The task: Beneath this instruction is a block of data; output from it exactly the lines that run from the one containing "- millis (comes" through the one containing "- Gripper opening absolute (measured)", inclusive.

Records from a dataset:
##############################

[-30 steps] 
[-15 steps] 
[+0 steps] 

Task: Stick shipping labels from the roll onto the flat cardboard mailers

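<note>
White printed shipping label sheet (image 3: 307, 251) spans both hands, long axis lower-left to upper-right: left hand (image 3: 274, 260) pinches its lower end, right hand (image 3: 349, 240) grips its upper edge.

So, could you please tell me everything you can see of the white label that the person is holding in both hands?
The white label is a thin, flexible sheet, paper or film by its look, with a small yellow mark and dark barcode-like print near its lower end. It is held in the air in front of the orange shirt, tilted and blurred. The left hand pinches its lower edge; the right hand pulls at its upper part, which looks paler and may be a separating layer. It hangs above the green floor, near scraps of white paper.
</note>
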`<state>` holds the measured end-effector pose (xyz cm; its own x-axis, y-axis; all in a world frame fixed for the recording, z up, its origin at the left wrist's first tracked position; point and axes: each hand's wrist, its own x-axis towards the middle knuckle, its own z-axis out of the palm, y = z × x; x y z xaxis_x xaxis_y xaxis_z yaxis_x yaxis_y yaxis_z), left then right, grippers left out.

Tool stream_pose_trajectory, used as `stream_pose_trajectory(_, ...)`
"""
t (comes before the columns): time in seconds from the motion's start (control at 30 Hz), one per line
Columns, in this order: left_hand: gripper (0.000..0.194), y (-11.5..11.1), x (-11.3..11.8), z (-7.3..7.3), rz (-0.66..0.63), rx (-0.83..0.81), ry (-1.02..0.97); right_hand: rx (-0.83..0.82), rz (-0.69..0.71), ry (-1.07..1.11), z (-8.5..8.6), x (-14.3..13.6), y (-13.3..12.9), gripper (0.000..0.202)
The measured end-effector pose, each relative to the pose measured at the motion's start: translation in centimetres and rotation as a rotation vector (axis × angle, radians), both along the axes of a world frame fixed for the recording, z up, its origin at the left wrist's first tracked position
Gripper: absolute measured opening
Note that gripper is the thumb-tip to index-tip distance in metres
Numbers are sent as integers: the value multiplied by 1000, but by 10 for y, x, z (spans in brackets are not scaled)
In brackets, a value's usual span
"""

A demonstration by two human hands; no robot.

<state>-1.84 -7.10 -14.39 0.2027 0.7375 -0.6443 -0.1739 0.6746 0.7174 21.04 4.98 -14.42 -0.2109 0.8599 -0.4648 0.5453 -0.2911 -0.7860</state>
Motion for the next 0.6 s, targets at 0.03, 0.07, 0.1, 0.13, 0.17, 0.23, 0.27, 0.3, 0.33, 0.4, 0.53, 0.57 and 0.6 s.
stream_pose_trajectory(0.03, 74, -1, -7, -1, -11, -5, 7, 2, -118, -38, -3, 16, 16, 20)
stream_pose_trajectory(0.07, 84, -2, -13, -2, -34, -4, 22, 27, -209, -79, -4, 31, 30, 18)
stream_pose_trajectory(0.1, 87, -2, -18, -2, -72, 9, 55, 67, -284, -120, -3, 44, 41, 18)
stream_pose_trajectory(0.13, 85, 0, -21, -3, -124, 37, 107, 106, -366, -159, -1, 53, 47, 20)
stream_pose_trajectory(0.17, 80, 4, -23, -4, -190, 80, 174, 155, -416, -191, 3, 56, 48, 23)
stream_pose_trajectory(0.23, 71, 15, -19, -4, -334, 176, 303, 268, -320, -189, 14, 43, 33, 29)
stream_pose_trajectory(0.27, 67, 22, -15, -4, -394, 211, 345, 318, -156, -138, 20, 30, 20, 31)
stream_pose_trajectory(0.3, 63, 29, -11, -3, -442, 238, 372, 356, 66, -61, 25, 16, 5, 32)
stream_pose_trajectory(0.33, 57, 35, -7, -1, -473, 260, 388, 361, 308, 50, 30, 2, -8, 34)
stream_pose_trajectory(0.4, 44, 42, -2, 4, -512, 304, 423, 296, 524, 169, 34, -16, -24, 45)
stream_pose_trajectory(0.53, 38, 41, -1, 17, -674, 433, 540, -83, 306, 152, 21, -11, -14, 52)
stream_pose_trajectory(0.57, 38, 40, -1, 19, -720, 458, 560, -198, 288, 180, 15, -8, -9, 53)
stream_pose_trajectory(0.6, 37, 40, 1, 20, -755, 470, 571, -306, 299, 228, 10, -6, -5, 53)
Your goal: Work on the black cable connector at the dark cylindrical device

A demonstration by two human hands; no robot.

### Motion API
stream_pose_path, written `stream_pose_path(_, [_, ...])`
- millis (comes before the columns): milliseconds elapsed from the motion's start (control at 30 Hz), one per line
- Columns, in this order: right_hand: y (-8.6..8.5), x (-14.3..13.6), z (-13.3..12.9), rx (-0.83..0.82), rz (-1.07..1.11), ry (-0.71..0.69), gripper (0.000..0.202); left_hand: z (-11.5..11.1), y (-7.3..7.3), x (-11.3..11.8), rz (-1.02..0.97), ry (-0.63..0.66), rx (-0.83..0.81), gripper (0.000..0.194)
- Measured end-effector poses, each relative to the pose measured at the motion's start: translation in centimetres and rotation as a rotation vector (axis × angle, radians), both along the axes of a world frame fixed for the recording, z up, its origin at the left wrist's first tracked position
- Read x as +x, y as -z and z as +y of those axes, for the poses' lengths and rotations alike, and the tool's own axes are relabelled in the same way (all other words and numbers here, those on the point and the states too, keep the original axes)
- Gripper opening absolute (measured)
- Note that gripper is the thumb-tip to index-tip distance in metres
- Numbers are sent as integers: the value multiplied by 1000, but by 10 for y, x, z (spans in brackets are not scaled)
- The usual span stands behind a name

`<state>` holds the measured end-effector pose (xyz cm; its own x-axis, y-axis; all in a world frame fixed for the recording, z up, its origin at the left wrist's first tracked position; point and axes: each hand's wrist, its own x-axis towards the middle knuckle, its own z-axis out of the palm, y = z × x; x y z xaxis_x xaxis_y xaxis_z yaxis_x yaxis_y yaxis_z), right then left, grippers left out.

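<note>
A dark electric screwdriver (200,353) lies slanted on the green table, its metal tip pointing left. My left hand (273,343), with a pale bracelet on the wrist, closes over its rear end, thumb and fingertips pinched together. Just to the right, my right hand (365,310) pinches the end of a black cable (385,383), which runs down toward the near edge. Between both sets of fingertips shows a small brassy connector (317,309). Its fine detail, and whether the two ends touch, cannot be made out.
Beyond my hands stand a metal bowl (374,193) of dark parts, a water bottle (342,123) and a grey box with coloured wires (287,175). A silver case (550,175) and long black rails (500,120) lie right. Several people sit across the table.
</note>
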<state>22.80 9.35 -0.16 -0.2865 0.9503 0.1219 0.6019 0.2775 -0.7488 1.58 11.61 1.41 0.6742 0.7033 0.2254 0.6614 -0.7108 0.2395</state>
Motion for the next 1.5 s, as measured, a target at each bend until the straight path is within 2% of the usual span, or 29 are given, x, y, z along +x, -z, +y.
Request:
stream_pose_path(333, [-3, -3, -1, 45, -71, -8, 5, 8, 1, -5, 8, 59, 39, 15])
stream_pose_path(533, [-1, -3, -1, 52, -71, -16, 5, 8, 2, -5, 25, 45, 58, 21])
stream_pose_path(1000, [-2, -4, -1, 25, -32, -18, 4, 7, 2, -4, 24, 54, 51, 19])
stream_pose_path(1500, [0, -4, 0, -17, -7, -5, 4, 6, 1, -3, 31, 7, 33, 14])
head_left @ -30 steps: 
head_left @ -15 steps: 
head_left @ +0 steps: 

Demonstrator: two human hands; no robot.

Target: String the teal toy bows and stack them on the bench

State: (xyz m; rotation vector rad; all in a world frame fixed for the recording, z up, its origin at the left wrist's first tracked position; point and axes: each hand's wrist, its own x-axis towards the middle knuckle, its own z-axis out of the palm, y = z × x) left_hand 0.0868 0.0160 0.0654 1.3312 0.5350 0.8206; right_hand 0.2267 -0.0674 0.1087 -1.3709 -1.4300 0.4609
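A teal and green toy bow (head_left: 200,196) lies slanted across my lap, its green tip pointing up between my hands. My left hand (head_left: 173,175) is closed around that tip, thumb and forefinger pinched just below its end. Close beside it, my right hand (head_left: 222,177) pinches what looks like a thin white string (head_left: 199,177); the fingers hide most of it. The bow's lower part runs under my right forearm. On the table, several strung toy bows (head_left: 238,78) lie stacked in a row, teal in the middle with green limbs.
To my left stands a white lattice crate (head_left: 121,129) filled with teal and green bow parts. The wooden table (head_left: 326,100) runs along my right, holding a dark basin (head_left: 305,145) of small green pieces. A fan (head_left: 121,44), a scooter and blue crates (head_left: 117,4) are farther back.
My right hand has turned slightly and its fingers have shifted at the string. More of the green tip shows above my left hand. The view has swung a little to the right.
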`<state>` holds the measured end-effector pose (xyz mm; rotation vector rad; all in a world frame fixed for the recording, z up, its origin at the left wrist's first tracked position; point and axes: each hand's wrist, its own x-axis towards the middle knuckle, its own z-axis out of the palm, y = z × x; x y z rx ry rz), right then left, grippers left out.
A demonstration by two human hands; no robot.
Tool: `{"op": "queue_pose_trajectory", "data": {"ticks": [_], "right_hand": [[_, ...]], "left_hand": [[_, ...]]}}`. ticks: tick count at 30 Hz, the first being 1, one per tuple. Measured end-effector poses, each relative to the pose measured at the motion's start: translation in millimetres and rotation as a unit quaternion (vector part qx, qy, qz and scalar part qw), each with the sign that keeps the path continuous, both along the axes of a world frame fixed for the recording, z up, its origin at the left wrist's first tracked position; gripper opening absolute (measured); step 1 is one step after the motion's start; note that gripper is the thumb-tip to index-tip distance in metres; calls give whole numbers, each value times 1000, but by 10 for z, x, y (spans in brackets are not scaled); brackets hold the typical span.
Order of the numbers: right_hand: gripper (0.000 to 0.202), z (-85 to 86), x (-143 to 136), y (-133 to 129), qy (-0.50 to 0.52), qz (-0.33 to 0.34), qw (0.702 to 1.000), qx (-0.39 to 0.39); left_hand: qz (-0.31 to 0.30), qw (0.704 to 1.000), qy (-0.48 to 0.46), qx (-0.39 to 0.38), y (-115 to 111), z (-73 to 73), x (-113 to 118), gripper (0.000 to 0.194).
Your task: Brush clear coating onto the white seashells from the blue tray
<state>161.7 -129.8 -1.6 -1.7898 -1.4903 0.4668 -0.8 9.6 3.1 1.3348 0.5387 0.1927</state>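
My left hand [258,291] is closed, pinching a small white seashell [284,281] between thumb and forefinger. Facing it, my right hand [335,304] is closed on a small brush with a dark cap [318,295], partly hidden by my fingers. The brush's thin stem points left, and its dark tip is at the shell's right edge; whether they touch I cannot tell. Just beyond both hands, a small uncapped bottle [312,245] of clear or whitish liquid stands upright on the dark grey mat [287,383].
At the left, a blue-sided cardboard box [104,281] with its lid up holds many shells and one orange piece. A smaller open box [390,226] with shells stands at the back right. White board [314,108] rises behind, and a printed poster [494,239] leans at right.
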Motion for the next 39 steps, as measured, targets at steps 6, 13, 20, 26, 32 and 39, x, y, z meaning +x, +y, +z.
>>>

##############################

Result:
- millis (comes before the columns): milliseconds elapsed from the motion's start (control at 30 Hz), one per line
- Columns, in this order: right_hand: y (-8.6..8.5), x (-14.3..13.6), z (-13.3..12.9), rx (-0.83..0.82), rz (-1.07..1.11), ry (-0.71..0.69), gripper (0.000..0.202); left_hand: z (-11.5..11.1), y (-7.3..7.3), x (-11.3..11.8), rz (-1.02..0.97), ry (-0.63..0.66), rx (-0.83..0.81), gripper (0.000..0.194)
- Measured end-effector poses, each relative to the pose measured at the motion's start: translation in centimetres and rotation as a rotation vector (axis × angle, radians), both along the axes of a world frame fixed for the recording, z up, its origin at the left wrist's first tracked position
- Read x as +x, y as -z and z as +y of those axes, for the poses' lengths and rotations alike, and the tool's own axes are relabelled in the same way (all other words and numbers here, those on the point and the states too, keep the original axes)
- Gripper opening absolute (measured)

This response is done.